If a line in the entries contains the string "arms", include that line in your answer.

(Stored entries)
____________________

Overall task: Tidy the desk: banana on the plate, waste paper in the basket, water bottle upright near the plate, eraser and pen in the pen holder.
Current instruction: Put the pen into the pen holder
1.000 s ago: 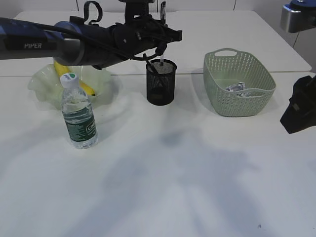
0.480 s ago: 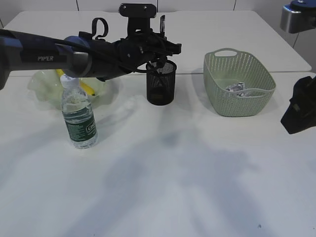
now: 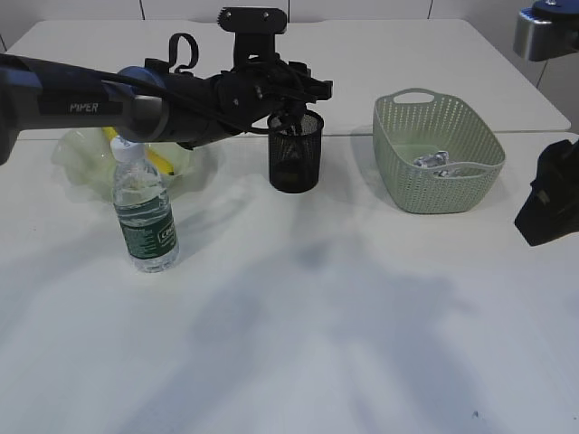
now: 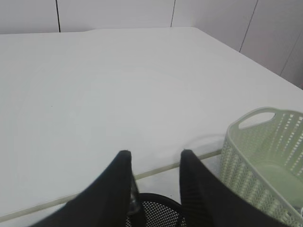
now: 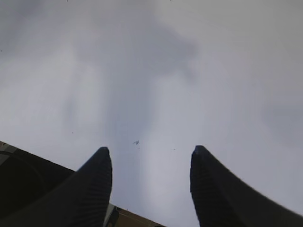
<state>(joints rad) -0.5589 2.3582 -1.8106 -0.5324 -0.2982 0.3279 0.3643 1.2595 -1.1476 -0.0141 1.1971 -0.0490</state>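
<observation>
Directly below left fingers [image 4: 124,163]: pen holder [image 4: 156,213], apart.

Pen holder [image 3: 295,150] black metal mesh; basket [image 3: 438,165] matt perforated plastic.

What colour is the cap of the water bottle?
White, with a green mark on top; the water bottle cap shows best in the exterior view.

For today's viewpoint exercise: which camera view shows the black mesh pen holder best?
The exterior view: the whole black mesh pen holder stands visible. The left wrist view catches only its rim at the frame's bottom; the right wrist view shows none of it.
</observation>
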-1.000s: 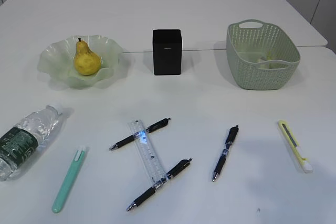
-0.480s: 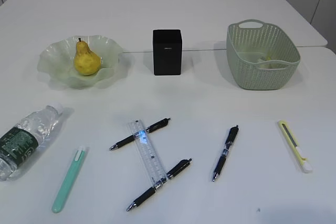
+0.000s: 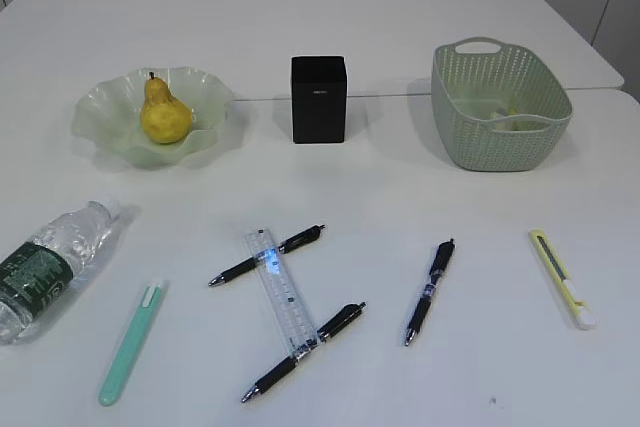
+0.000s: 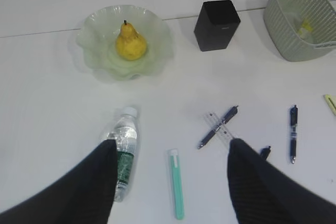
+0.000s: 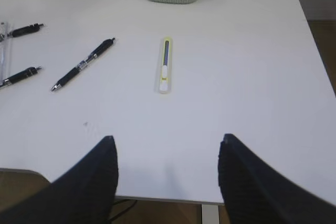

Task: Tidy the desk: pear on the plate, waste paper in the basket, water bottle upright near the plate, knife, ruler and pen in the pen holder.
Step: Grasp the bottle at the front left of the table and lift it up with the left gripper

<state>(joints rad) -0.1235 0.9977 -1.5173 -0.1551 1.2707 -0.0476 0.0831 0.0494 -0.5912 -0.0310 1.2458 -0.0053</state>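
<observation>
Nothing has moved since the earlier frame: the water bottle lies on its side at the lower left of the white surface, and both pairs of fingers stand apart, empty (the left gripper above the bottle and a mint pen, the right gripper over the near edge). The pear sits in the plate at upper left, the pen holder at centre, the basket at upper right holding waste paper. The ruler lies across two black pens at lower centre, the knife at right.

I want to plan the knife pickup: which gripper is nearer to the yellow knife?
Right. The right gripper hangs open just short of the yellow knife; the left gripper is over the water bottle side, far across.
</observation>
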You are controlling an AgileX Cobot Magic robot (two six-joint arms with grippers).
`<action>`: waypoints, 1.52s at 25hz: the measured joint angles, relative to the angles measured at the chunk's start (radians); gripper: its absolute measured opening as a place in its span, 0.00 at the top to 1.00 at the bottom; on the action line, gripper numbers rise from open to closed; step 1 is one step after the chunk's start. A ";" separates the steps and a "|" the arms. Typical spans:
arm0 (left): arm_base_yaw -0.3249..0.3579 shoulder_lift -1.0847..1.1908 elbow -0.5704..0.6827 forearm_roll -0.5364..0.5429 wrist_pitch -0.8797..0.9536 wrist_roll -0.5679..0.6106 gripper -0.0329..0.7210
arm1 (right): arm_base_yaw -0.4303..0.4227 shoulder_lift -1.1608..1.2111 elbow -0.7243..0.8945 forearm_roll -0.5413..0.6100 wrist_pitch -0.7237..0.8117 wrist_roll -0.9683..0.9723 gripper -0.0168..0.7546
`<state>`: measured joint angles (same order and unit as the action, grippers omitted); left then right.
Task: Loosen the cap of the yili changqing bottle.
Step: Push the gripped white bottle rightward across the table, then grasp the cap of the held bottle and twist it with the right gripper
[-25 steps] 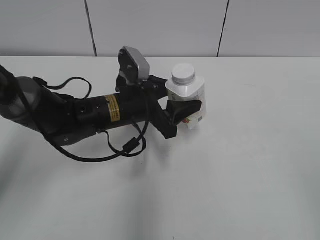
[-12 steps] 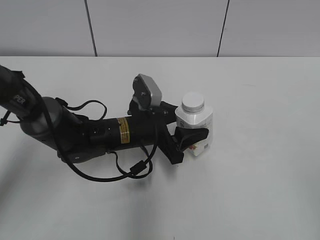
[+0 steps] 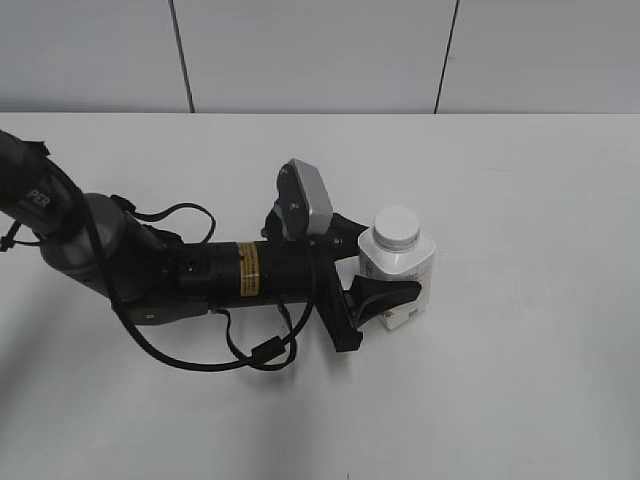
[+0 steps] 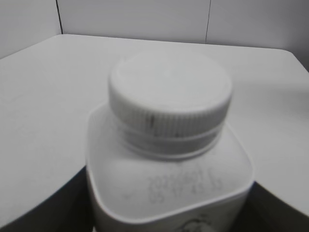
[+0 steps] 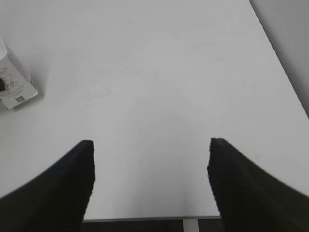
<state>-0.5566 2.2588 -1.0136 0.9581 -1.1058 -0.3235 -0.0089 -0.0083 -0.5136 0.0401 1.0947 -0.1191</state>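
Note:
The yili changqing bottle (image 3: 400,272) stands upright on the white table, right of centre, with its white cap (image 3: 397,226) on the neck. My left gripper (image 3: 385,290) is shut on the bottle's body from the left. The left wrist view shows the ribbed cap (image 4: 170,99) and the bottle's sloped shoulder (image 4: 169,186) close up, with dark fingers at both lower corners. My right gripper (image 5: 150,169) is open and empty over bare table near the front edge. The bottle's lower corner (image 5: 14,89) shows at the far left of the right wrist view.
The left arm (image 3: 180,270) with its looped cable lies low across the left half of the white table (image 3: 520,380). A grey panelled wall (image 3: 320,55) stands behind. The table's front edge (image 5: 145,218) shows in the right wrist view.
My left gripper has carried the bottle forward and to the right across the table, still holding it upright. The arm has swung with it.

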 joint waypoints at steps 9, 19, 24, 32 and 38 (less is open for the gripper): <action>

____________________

**EXERCISE SOLUTION**:
You are controlling an AgileX Cobot Magic robot (two six-joint arms with grippers).
`<action>`: waypoints, 1.52s at 25hz: the measured joint angles, relative to the angles measured at the chunk's start (radians); gripper: its absolute measured opening as a place in its span, 0.00 at the top to 1.00 at the bottom; on the action line, gripper numbers rise from open to closed; step 1 is one step after the chunk's start. A ";" separates the steps and a "|" the arms. Typical spans:

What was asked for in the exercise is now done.